FARMING LAW
FARMING LAW
Succession Planning
Firstly, consult your solicitor for advice on transferring your farm ownership to family members. It is much too important to think you can do it yourself. The process involves legal, financial, tax and personal considerations, all of which have to be done in a prescribed way to manage it successfully. Do it incorrectly and you may incur tax liabilities.

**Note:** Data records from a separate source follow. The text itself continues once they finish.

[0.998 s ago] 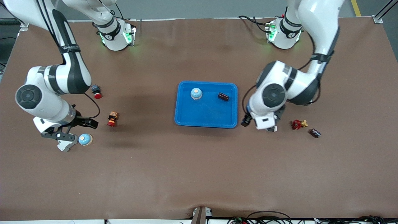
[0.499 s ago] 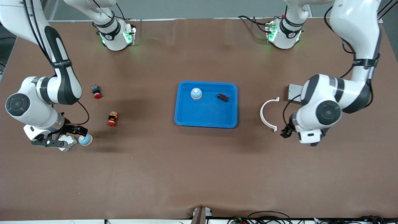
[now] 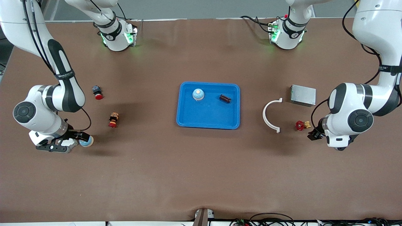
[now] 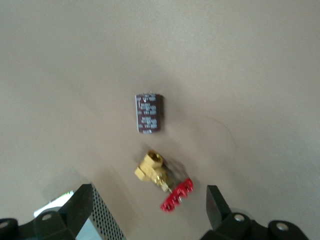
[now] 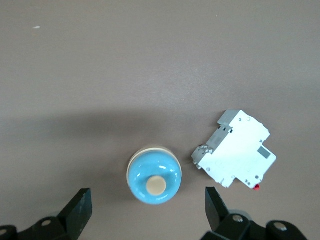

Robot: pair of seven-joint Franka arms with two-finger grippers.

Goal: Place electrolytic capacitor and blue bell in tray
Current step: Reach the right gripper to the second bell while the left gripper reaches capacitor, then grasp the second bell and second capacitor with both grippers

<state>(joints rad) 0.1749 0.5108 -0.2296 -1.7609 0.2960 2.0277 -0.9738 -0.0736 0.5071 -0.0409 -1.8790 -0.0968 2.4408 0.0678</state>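
Right now I see both arms out at their own ends of the tabletop, each with its fingers spread wide and holding nothing. I read the clock from the front camera, with twelve toward the robots' bases. The tray (image 3: 208,126) sits mid-tabletop. Inside it, the first blue bell (image 3: 198,94) stands upright at about eleven o'clock, and the first capacitor (image 3: 225,98) lies on its side at about one o'clock, well apart from the bell. At about eight o'clock from the tray, toward the right arm's end, the right gripper (image 5: 147,202) hovers over the second blue bell (image 5: 154,174), which shows between its open fingers in the wrist view. A white circuit breaker (image 5: 234,155) lies just beside that bell without touching it. A small red push button (image 3: 97,92) and a red-and-orange switch (image 3: 113,120) lie between that spot and the tray. At about four o'clock from the tray, toward the left arm's end, the left gripper (image 4: 149,196) hangs over a brass valve (image 4: 162,182) with a red handwheel. The second capacitor (image 4: 149,113) lies flat close beside that valve. A white curved clip (image 3: 270,115) rests at three o'clock from the tray, and the grey metal box (image 3: 303,95) sits at about two o'clock.
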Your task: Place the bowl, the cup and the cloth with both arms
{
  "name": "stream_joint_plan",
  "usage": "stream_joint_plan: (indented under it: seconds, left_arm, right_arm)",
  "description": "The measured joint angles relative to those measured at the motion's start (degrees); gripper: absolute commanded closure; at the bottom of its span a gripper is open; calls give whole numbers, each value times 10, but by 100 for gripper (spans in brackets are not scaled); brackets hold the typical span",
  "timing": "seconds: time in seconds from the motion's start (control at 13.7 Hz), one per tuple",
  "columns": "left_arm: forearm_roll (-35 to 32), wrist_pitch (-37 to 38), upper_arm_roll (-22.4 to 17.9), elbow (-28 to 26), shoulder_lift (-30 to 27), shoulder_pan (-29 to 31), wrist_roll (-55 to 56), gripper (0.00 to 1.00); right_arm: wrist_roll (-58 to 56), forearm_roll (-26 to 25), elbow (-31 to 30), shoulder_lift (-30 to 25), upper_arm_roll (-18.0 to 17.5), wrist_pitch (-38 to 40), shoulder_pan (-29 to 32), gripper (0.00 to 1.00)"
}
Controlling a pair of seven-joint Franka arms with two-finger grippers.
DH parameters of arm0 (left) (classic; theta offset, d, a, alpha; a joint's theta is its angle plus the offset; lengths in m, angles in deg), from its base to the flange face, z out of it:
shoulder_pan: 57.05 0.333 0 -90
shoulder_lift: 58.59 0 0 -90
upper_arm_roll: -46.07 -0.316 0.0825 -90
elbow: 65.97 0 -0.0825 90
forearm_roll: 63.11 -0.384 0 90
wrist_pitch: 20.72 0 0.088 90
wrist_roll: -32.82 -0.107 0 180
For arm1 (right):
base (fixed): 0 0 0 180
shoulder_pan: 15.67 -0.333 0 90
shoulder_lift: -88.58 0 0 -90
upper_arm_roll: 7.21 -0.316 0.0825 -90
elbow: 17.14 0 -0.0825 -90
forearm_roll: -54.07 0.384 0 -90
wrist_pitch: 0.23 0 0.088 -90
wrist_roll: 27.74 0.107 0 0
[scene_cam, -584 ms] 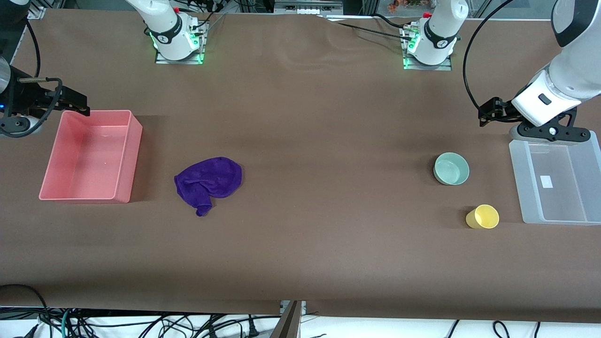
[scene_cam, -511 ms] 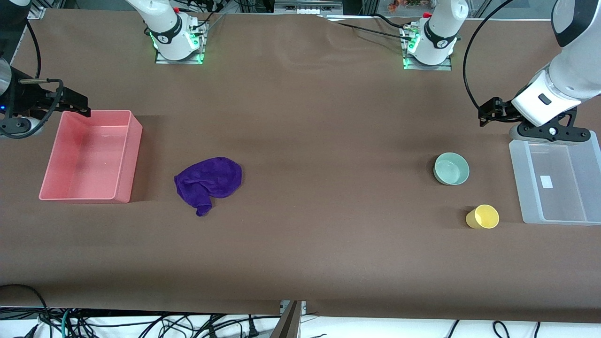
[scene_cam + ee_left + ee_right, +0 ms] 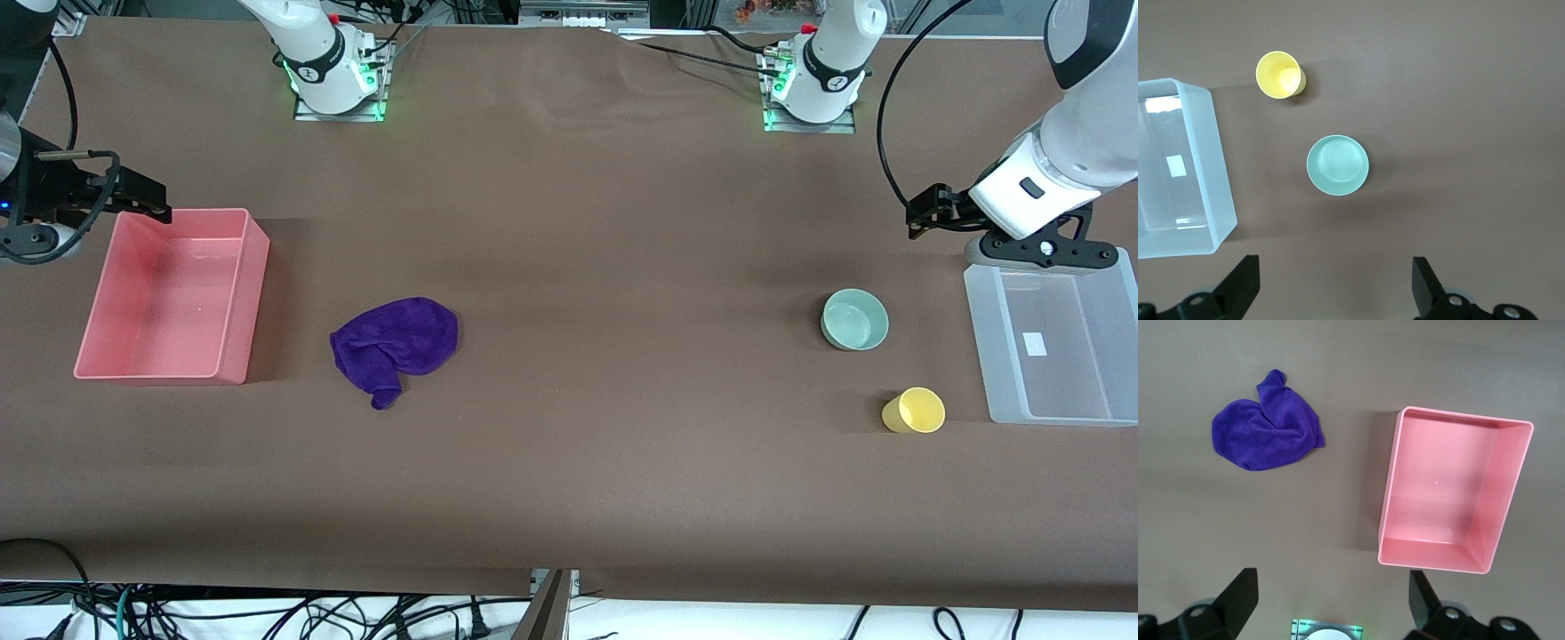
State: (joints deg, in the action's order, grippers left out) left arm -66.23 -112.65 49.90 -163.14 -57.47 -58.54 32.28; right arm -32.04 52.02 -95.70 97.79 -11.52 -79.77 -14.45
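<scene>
A pink bin [image 3: 171,298] sits open on the brown counter [image 3: 605,240] toward the right arm's end; a clear plastic bin [image 3: 1053,347] sits toward the left arm's end; cables [image 3: 222,613] trail below the counter's near edge.

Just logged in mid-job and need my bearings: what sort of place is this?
Probably a robotics lab bench: two arm bases bolted to a brown-covered table, loose cables on the floor along its nearest edge, and a pink bin and clear bin at its ends.
</scene>
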Motion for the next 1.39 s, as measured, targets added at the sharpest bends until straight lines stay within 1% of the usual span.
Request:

Transferring the Farm to a Family Member
Decide on whom the farm is to be transferred to. Take advice on which method of transfer suits best including tax implications. The transfer can be made by gift, selling, or forming a partnership.
Partnership Option
A benefit to this option is that it need not be confined to family members. So, it can include non-family members. Essentially, a partnership is defined as an agreement between two or more people. Here the non-family members can be other farmers or businesspeople where resources are shared, and they contribute to the farm. Under the partnership agreement, lands and assets are licensed to the partnership, not transferred. This arrangement allows farmers to participate in support schemes and maintain a cohesive management structure of the farm.
There are certain criteria for a farm partnership which your solicitor can go through with you if you opt for this.
Key Matters to take into Consideration when transferring the Farm to a Family Member
· Does the transferee have the necessary skills, experience, knowledge and is motivated to run the farm business?
· Consider the other family members in order to avoid challenges or disputes arising. In particular, make sure the provisions in your will as to which of your children may inherit the farm are fair and reasonable and unlikely to cause a dispute.
· Itemise all the items that are being transferred.
As mentioned at the outset, consult your solicitor before embarking on any option in transferring your farm to a family member.